■ **Extracted entries**:
================================
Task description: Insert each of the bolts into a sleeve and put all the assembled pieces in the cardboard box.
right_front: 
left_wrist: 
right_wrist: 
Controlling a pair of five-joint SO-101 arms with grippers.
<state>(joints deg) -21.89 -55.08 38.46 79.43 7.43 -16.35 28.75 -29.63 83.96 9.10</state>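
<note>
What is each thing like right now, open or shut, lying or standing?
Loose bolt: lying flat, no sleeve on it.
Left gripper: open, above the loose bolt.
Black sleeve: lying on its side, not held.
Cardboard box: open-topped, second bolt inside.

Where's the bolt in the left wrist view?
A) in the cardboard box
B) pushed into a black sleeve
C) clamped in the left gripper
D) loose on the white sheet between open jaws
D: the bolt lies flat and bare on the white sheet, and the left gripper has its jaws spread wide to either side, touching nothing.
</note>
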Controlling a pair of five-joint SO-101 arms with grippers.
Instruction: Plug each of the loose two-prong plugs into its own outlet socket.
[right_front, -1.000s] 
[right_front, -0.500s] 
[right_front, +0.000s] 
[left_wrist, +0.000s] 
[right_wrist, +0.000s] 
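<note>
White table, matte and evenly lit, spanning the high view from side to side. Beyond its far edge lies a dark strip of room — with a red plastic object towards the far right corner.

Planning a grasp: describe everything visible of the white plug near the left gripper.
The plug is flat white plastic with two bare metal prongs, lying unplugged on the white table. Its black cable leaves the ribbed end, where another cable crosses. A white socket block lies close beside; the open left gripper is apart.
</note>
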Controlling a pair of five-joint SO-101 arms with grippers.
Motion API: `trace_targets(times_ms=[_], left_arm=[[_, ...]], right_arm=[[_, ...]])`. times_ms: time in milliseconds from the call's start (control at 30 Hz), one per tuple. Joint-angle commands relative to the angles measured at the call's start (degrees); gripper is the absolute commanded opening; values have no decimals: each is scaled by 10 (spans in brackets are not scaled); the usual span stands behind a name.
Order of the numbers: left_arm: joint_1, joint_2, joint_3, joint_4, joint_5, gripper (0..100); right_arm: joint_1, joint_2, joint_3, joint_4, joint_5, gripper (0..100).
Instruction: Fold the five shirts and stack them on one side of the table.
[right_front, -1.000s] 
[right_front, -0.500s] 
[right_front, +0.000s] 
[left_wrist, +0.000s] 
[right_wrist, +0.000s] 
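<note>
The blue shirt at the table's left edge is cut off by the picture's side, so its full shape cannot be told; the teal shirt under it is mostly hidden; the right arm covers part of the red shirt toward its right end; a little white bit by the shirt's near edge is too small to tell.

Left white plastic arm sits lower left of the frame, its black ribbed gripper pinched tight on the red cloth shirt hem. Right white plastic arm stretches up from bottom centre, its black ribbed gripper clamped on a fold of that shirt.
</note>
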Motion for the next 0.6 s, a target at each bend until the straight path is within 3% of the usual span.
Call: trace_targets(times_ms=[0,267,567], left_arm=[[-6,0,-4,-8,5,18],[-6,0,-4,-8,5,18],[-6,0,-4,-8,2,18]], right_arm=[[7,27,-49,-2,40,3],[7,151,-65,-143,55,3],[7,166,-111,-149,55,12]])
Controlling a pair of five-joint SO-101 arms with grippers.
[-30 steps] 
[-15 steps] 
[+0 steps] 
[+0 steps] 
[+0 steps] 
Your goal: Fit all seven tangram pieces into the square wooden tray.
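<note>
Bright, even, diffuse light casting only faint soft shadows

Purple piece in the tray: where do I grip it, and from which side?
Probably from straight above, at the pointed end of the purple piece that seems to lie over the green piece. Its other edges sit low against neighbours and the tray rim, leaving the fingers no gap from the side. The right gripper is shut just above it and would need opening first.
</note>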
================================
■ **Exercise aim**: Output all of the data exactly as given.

■ **Your response**:
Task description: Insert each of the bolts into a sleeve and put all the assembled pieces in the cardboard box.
right_front: 
left_wrist: 
right_wrist: 
Controlling a pair of five-joint SO-101 arms with grippers.
<state>(joints deg) -21.89 -55.08 38.46 79.43 7.43 -16.35 28.75 -29.63 83.96 9.10</state>
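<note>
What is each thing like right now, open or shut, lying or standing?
Loose bolt: lying flat, no sleeve on it.
Left gripper: open, above the loose bolt.
Black sleeve: lying on its side, not held.
Cardboard box: open-topped, second bolt inside.

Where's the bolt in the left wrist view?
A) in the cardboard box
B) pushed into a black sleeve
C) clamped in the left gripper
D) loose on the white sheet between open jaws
D: the bolt lies flat and bare on the white sheet, and the left gripper has its jaws spread wide to either side, touching nothing.
</note>
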Controlling a pair of five-joint SO-101 arms with grippers.
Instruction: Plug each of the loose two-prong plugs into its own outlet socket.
[right_front, -1.000s] 
[right_front, -0.500s] 
[right_front, +0.000s] 
[left_wrist, +0.000s] 
[right_wrist, +0.000s] 
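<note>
White table, matte and evenly lit, spanning the high view from side to side. Beyond its far edge lies a dark strip of room — with a red plastic object towards the far right corner.

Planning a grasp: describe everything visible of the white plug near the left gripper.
The plug is flat white plastic with two bare metal prongs, lying unplugged on the white table. Its black cable leaves the ribbed end, where another cable crosses. A white socket block lies close beside; the open left gripper is apart.
</note>
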Controlling a pair of five-joint SO-101 arms with grippers.
Motion API: `trace_targets(times_ms=[_], left_arm=[[_, ...]], right_arm=[[_, ...]])`. times_ms: time in milliseconds from the call's start (control at 30 Hz), one per tuple. Joint-angle commands relative to the angles measured at the call's start (degrees); gripper is the absolute commanded opening; values have no decimals: each is scaled by 10 (spans in brackets are not scaled); the usual span stands behind a name.
Order of the numbers: left_arm: joint_1, joint_2, joint_3, joint_4, joint_5, gripper (0..100); right_arm: joint_1, joint_2, joint_3, joint_4, joint_5, gripper (0..100).
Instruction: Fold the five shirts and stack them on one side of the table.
[right_front, -1.000s] 
[right_front, -0.500s] 
[right_front, +0.000s] 
[left_wrist, +0.000s] 
[right_wrist, +0.000s] 
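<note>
The blue shirt at the table's left edge is cut off by the picture's side, so its full shape cannot be told; the teal shirt under it is mostly hidden; the right arm covers part of the red shirt toward its right end; a little white bit by the shirt's near edge is too small to tell.

Left white plastic arm sits lower left of the frame, its black ribbed gripper pinched tight on the red cloth shirt hem. Right white plastic arm stretches up from bottom centre, its black ribbed gripper clamped on a fold of that shirt.
</note>
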Motion for the next 0.6 s, a target at each bend until the straight path is within 3% of the usual span.
Call: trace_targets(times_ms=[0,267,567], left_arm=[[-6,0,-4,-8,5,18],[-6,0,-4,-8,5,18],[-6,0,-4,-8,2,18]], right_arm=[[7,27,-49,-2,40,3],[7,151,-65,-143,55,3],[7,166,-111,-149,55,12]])
Controlling a pair of five-joint SO-101 arms with grippers.
[-30 steps] 
[-15 steps] 
[+0 steps] 
[+0 steps] 
[+0 steps] 
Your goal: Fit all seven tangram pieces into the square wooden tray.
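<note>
Bright, even, diffuse light casting only faint soft shadows

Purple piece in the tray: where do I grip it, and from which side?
Probably from straight above, at the pointed end of the purple piece that seems to lie over the green piece. Its other edges sit low against neighbours and the tray rim, leaving the fingers no gap from the side. The right gripper is shut just above it and would need opening first.
</note>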

No further output is expected for this exercise.